_ASSIGNMENT_
Set the data below down again, exactly, with every picture left out.

○ ○ ○ ○

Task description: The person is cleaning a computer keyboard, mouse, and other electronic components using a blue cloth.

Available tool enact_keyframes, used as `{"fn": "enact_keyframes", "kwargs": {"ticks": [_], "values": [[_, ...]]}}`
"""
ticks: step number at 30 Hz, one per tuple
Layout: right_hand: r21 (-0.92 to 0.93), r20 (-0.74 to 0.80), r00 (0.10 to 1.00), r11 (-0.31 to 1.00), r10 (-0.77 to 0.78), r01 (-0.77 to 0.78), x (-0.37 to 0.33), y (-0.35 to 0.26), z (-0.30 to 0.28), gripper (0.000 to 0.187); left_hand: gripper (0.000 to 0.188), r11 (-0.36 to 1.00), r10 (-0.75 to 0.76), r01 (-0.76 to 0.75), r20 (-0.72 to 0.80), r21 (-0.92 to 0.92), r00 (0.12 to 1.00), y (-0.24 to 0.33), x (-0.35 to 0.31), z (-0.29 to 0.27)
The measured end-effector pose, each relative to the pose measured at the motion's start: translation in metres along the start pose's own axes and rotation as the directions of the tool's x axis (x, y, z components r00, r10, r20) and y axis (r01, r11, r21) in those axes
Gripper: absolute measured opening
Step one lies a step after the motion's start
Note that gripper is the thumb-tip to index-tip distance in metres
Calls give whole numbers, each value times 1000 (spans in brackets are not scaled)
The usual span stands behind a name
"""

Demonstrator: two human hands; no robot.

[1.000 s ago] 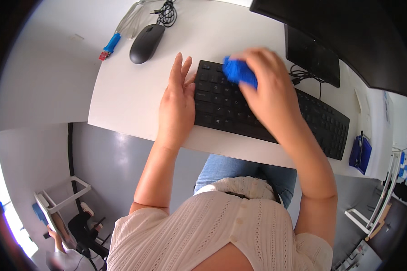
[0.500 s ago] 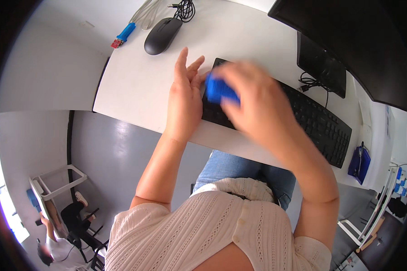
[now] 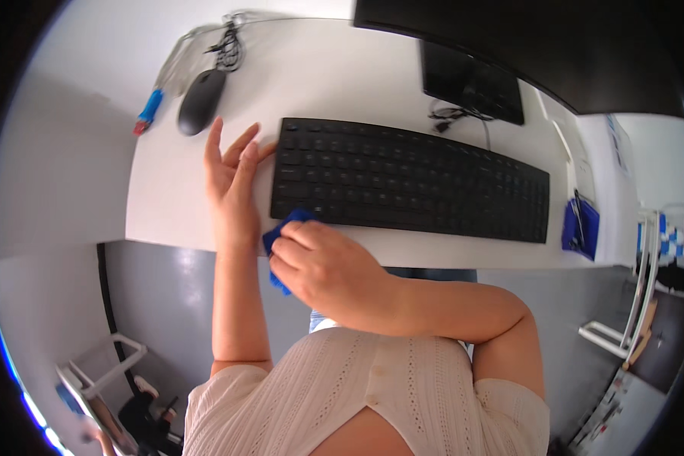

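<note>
A black keyboard [image 3: 410, 178] lies across the white desk [image 3: 311, 53]. My left hand [image 3: 234, 190] is at its left end with the fingers spread, one fingertip close to or touching the keyboard's side edge. My right hand [image 3: 330, 266] is closed round a bunched blue cloth [image 3: 278, 237]. The cloth sits by the keyboard's near left corner, partly over the desk's front edge, and its lower end hangs below my fingers. Most of the cloth is hidden by that hand.
A black mouse [image 3: 201, 102] and its coiled cable [image 3: 228, 49] lie at the far left, beside a blue-and-red cable plug [image 3: 149, 112]. A monitor [image 3: 524, 45] on its stand [image 3: 471, 80] is at the back right. Near the right edge is a blue holder [image 3: 581, 228] with a pen.
My right hand has carried the blue cloth from over the keyboard's left end down toward me, to its near left corner. My left hand stays beside the keyboard. The whole view has turned.
</note>
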State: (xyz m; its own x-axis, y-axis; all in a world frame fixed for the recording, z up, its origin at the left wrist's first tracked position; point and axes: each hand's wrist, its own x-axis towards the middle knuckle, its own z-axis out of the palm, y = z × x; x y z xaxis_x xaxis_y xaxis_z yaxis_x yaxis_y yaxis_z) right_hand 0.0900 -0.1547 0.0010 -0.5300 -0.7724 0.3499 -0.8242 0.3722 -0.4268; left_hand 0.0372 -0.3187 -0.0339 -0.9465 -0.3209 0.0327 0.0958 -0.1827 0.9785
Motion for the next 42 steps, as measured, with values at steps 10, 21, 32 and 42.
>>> {"fn": "enact_keyframes", "kwargs": {"ticks": [10,21,32,42], "values": [[-202,-328,941,968,77,-149,-12,44,-8,29,48,831,169,-255,212,495,963,3,-4,21],[-308,-429,809,777,402,-550,-150,57,-87,30,35,651,139,-309,292,694,946,4,-7,22],[-269,-462,550,482,695,-834,-199,51,-152,49,34,340,259,-452,380,825,888,5,-11,26],[-546,-425,800,585,423,-600,-117,115,-111,15,50,99,177,-758,738,645,651,-7,-60,181]]}}
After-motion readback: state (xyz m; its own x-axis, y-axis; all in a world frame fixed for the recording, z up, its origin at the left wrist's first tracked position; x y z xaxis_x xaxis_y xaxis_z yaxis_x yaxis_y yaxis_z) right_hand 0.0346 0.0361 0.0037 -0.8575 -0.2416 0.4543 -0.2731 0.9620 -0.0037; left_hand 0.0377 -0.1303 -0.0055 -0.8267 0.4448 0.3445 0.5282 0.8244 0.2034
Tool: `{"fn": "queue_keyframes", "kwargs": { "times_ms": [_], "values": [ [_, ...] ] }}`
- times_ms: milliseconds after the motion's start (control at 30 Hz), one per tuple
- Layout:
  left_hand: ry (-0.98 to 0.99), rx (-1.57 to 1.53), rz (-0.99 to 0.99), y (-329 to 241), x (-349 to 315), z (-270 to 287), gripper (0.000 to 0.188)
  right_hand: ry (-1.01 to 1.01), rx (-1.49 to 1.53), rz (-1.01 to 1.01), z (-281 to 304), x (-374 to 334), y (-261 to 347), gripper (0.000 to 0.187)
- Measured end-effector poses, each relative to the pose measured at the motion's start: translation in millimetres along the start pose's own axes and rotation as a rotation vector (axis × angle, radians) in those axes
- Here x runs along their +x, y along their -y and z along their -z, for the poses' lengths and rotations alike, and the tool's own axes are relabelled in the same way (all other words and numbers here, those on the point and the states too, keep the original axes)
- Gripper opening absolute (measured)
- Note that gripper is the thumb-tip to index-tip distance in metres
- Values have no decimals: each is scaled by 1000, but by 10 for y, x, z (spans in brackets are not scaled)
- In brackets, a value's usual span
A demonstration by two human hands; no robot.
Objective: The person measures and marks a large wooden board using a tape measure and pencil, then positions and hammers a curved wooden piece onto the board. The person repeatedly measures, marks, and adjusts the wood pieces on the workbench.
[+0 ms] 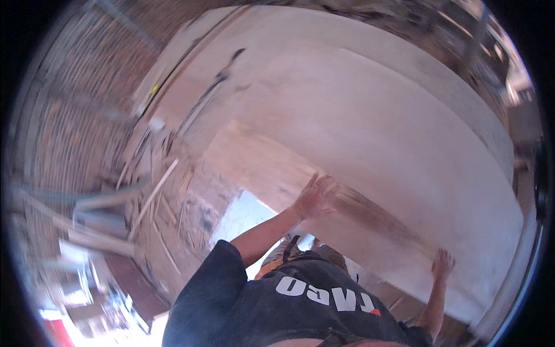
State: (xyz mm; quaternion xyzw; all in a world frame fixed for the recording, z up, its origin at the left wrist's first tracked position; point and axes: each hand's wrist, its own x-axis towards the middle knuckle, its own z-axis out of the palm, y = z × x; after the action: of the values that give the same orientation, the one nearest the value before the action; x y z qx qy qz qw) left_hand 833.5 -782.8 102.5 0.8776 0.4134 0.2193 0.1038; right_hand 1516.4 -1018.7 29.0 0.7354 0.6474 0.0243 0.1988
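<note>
A large pale wooden sheet (pixel 393 133) that looks like plywood fills most of the view in front of me. Along its near side runs a browner, grained wood strip (pixel 248 153); blur hides whether it is a separate piece. My left hand (pixel 315 198) lies on this near part, fingers spread, palm down, with nothing held. Farther right, my right hand (pixel 443 264) rests at the near edge of the sheet. Its fingers are slightly blurred but look extended, and no object shows in them.
Thin wood offcuts (pixel 153 199) lie scattered on the left. Near the sheet's far left side is a long, dark, blurred tool (pixel 217 81). A ribbed stack or wall (pixel 75 127) stands at far left, and a dark brown panel (pixel 136 286) sits lower left.
</note>
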Motion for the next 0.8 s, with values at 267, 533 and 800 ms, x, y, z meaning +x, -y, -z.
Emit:
{"fn": "queue_keyframes", "kwargs": {
  "times_ms": [267, 533, 800],
  "values": [
    [-68, 166, 672, 139, -2789, 409, 51, 345, -128, -208, 821, 246, 433, 59],
    [914, -334, 1487, -326, -5308, -133, 47, -439, 124, 259, 1031, 1319, 1981, 16],
    [322, -518, 1612, -191, -6613, -387, 54, -515, 763, 813, 2112, 962, 5644, 37]
  ]
}}
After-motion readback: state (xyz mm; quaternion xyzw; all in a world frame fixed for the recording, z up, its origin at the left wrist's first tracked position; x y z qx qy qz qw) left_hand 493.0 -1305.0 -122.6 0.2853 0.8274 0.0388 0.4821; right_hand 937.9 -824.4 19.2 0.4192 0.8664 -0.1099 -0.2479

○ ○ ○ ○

_TASK RESPONSE_
Task description: The person is cleaning a computer keyboard, mouse, and other electronic components using a blue cloth.

Available tool enact_keyframes, used as `{"fn": "enact_keyframes", "kwargs": {"ticks": [_], "values": [[_, ...]]}}`
"""
ticks: step number at 30 Hz, one per tuple
Layout: right_hand: r21 (-0.92 to 0.93), r20 (-0.74 to 0.80), r00 (0.10 to 1.00), r11 (-0.31 to 1.00), r10 (-0.77 to 0.78), r01 (-0.77 to 0.78), x (-0.37 to 0.33), y (-0.35 to 0.26), z (-0.30 to 0.28), gripper (0.000 to 0.187); left_hand: gripper (0.000 to 0.188), r11 (-0.36 to 1.00), r10 (-0.75 to 0.76), r01 (-0.76 to 0.75), r20 (-0.72 to 0.80), r21 (-0.92 to 0.92), r00 (0.12 to 1.00), y (-0.24 to 0.33), x (-0.35 to 0.31), z (-0.29 to 0.27)
The measured end-effector pose, each relative to the pose measured at the motion's start: translation in metres along the start pose's own axes and rotation as the directions of the tool's x axis (x, y, z components r00, r10, r20) and y axis (r01, r11, r21) in those axes
Gripper: absolute measured opening
Step one lies a step after the motion's start
Note that gripper is the thumb-tip to index-tip distance in metres
Calls give whole numbers, each value times 1000 (spans in brackets are not scaled)
The usual span stands behind a name
"""

Demonstrator: two human hands; no robot.

[1.000 s ago] 
[0.500 s ago] 
[now] 

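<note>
A black keyboard [image 3: 410, 178] lies across the white desk [image 3: 311, 53]. My left hand [image 3: 234, 190] is at its left end with the fingers spread, one fingertip close to or touching the keyboard's side edge. My right hand [image 3: 330, 266] is closed round a bunched blue cloth [image 3: 278, 237]. The cloth sits by the keyboard's near left corner, partly over the desk's front edge, and its lower end hangs below my fingers. Most of the cloth is hidden by that hand.
A black mouse [image 3: 201, 102] and its coiled cable [image 3: 228, 49] lie at the far left, beside a blue-and-red cable plug [image 3: 149, 112]. A monitor [image 3: 524, 45] on its stand [image 3: 471, 80] is at the back right. Near the right edge is a blue holder [image 3: 581, 228] with a pen.
My right hand has carried the blue cloth from over the keyboard's left end down toward me, to its near left corner. My left hand stays beside the keyboard. The whole view has turned.
</note>
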State: (xyz m; its own x-axis, y-axis; all in a world frame fixed for the recording, z up, its origin at the left wrist's first tracked position; point and axes: each hand's wrist, its own x-axis towards the middle knuckle, its own z-axis out of the palm, y = z × x; x y z xaxis_x xaxis_y xaxis_z yaxis_x yaxis_y yaxis_z) right_hand 0.0900 -0.1547 0.0010 -0.5300 -0.7724 0.3499 -0.8242 0.3722 -0.4268; left_hand 0.0372 -0.3187 -0.0339 -0.9465 -0.3209 0.0327 0.0958 -0.1827 0.9785
Motion for the next 42 steps, as measured, with values at steps 10, 21, 32 and 42.
>>> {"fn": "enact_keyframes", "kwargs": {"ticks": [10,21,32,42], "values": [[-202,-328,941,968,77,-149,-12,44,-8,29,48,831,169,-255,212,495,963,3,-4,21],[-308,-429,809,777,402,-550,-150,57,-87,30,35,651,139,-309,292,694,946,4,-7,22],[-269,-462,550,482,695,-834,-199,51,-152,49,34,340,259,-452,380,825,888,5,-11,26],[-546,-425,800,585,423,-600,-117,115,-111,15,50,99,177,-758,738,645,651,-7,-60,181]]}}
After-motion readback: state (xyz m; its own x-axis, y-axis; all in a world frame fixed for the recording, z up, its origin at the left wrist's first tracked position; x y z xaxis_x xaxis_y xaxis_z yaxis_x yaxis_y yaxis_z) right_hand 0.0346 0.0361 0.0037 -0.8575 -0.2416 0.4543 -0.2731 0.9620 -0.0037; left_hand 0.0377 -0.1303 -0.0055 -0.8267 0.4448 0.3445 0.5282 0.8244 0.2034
Tool: `{"fn": "queue_keyframes", "kwargs": { "times_ms": [_], "values": [ [_, ...] ] }}`
- times_ms: milliseconds after the motion's start (control at 30 Hz), one per tuple
- Layout:
  left_hand: ry (-0.98 to 0.99), rx (-1.57 to 1.53), rz (-0.99 to 0.99), y (-329 to 241), x (-349 to 315), z (-270 to 287), gripper (0.000 to 0.188)
  right_hand: ry (-1.01 to 1.01), rx (-1.49 to 1.53), rz (-1.01 to 1.01), z (-281 to 304), x (-374 to 334), y (-261 to 347), gripper (0.000 to 0.187)
- Measured end-effector poses, each relative to the pose measured at the motion's start: translation in millimetres along the start pose's own axes and rotation as a rotation vector (axis × angle, radians) in those axes
- Here x runs along their +x, y along their -y and z along their -z, for the poses' lengths and rotations alike, and the tool's own axes are relabelled in the same way (all other words and numbers here, those on the point and the states too, keep the original axes)
- Gripper opening absolute (measured)
- Note that gripper is the thumb-tip to index-tip distance in metres
- Values have no decimals: each is scaled by 1000, but by 10 for y, x, z (spans in brackets are not scaled)
- In brackets, a value's usual span
A demonstration by two human hands; no robot.
Objective: The person measures and marks a large wooden board using a tape measure and pencil, then positions and hammers a curved wooden piece onto the board. The person repeatedly measures, marks, and adjusts the wood pieces on the workbench.
[+0 ms] 
State: (xyz mm; quaternion xyzw; all in a world frame fixed for the recording, z up, its origin at the left wrist's first tracked position; point and axes: each hand's wrist, its own x-axis towards the middle knuckle, its own z-axis out of the palm, y = z × x; after the action: of the values that give the same orientation, the one nearest the value before the action; x y z qx qy qz qw) left_hand 833.5 -782.8 102.5 0.8776 0.4134 0.2193 0.1038; right_hand 1516.4 -1018.7 29.0 0.7354 0.6474 0.0243 0.1988
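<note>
A large pale wooden sheet (pixel 393 133) that looks like plywood fills most of the view in front of me. Along its near side runs a browner, grained wood strip (pixel 248 153); blur hides whether it is a separate piece. My left hand (pixel 315 198) lies on this near part, fingers spread, palm down, with nothing held. Farther right, my right hand (pixel 443 264) rests at the near edge of the sheet. Its fingers are slightly blurred but look extended, and no object shows in them.
Thin wood offcuts (pixel 153 199) lie scattered on the left. Near the sheet's far left side is a long, dark, blurred tool (pixel 217 81). A ribbed stack or wall (pixel 75 127) stands at far left, and a dark brown panel (pixel 136 286) sits lower left.
</note>
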Motion for the next 0.8 s, with values at 267, 533 and 800 ms, x, y, z meaning +x, -y, -z.
Emit:
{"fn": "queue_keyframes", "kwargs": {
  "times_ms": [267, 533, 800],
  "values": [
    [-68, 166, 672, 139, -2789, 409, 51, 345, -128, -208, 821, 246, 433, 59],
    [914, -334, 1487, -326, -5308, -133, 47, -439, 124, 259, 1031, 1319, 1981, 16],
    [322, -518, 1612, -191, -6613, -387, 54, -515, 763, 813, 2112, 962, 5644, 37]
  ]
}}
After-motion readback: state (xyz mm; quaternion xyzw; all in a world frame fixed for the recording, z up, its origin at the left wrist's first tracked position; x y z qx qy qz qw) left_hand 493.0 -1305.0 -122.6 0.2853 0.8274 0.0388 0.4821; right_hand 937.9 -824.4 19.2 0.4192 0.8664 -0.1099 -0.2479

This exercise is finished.